Davalılara dava dilekçesi usulüne uygun olarak tebliğ edilmiş olup, davaya cevap dilekçesi sunulmamıştır.
İNCELEME VE GEREKÇE
Dava hukuki niteliği itibari ile kişilik haklarına saldırı sebebiyle açılan manevi tazminat davasıdır.
Davanın —- dosyasından açıldığı ve —– numarası ile görevsizlikle mahkememize gönderildiği anlaşılmıştır.
Davacı vekili celse arasında —- sunduğu anlaşılmıştır.
7155 sayılı Kanun’un 20. maddesi ile 6102 sayılı TTK’ya eklenen dava şartı olarak arabuluculuk başlıklı 5/A maddesinde; “(1) Bu kanunun 4’üncü maddesinde ve diğer kanunlarda belirtilen ticari davalardan, konusu bir miktar paranın ödenmesi olan alacak ve tazminat talepleri hakkında dava açılmadan önce arabulucuya başvurulmuş olması dava şartıdır.”
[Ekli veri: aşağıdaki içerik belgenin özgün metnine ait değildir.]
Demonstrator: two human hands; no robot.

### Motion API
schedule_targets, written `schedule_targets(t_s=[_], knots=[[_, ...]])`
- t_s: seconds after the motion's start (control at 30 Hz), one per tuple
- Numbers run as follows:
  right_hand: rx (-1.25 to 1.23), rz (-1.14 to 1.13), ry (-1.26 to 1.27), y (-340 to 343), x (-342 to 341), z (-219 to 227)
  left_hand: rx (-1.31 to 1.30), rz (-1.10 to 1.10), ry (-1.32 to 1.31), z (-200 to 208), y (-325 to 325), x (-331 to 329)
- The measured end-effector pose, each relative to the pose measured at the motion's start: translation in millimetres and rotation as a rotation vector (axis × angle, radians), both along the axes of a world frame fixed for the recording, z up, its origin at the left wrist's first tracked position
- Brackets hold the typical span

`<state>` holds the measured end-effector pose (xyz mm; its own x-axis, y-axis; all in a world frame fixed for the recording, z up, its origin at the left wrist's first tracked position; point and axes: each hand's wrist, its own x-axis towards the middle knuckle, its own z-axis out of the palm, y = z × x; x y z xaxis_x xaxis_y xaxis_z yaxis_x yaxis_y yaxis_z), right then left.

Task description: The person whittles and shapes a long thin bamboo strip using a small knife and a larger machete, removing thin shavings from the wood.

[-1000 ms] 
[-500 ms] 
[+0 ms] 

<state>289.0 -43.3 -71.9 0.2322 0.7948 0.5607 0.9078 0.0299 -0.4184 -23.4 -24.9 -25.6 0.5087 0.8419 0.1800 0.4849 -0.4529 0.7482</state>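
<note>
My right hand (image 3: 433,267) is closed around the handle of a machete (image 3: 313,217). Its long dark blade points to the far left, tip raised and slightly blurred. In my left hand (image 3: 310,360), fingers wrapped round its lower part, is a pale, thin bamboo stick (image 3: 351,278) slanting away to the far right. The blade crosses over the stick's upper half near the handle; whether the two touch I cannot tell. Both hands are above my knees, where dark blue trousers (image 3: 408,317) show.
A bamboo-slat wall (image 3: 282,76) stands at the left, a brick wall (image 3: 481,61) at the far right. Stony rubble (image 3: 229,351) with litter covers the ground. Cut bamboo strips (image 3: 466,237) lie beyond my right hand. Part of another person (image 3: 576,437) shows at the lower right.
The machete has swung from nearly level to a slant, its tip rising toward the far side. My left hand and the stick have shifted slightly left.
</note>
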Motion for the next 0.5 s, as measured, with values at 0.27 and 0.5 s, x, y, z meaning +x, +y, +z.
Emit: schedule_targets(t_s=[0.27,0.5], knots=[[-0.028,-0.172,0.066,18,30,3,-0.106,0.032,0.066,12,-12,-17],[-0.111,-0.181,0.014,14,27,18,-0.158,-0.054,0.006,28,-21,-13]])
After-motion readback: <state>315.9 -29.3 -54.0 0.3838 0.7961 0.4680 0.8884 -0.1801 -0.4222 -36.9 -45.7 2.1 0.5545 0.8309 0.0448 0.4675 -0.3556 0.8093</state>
Davanın dava açılmadan önce arabuluculuğa başvurulmasının zorunlu olduğu —– arabuluculuğun dava tarihinde yerine getirilmesi dava şartı olup, sonradan tamamlanabilir ve giderilebilir şartlardan değildir.——–
Dava açılmadan önce zorunlu arabuluculuk dava şartının yerine getirilmediği, zorunlu arabuluculuk tamamlanabilir dava şartı olmadığından yargılama aşamasında bu eksikliğin tamamlanmasının mümkün olmadığı, kesinleşen görevsizlik kararı sonrası yasal süre içerisinde talep üzerine görevli mahkemede yargılamaya devam edilmesi aynı davanın devamı niteliğinde olduğundan zorunlu arabuluculuk dava şartının yerine getirilmediği anlaşıldığından davanın dava şartı yokluğundan reddine karar verilerek aşağıdaki şekilde hüküm urulmuştur.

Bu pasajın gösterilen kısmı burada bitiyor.